The present invention relates to the medical arts. It particularly relates to the measurement of a diagnostic glucose level in a human subject, especially for the monitoring of diabetic patients, and will be described with particular reference thereto. However, the invention will also find application in conjunction with the non-invasive measurement of concentrations of other proteins and other optically active substances in the human body for medical diagnosis and monitoring. For example, the invention is contemplated to be applied for measuring .beta.-amyloid protein concentrations in the body, which are indicative of Alzheimer's disease.

Diabetes is presently the fourth leading cause of mortality in the United States. Diabetes can lead to severe complications over time, including blindness, renal and cardiovascular diseases, and peripheral neuropathy associated with limbs. Diabetics typically exhibit poor blood circulation in lower extremities of the body which can lead to gangrene and subsequent amputation.

These and other diabetic complications can typically be minimized or avoided by suitable medical intervention. In the case of diabetes mellitus which relates to inadequate insulin production by the body, a regular administration of insulin injections helps convert glucose to glycogen to control diabetic symptoms and complications. The insulin-injection therapy is preferably closely monitored by frequently measuring diagnostic glucose levels. In a usual approach, blood is drawn and the serum glucose level is measured. Since this monitoring should be done regularly, e.g. on a daily basis, it is preferably self-administered, typically using a finger-prick blood extraction.

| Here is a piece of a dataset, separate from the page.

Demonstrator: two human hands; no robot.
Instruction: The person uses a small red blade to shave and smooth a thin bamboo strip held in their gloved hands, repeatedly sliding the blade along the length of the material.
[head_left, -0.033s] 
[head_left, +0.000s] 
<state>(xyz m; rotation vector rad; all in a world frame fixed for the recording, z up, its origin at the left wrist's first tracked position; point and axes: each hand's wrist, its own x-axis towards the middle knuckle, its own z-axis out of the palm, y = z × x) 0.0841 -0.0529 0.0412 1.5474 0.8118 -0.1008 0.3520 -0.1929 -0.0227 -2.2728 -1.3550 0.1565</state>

A problem arises because diabetic patients are reluctant to perform regular glucose monitoring by painful blood extraction. Blood extraction can also produce infections or introduce harmful contaminants into the body. For these and other reasons, patients sometimes neglect the invasive glucose self-monitoring and fail to adjust their insulin intake to accommodate changes and variations in glucose level. Hence, there is a continuing need for an improved and preferably non-invasive glucose monitoring method and apparatus which conveniently measures a diagnostic glucose level in the human body.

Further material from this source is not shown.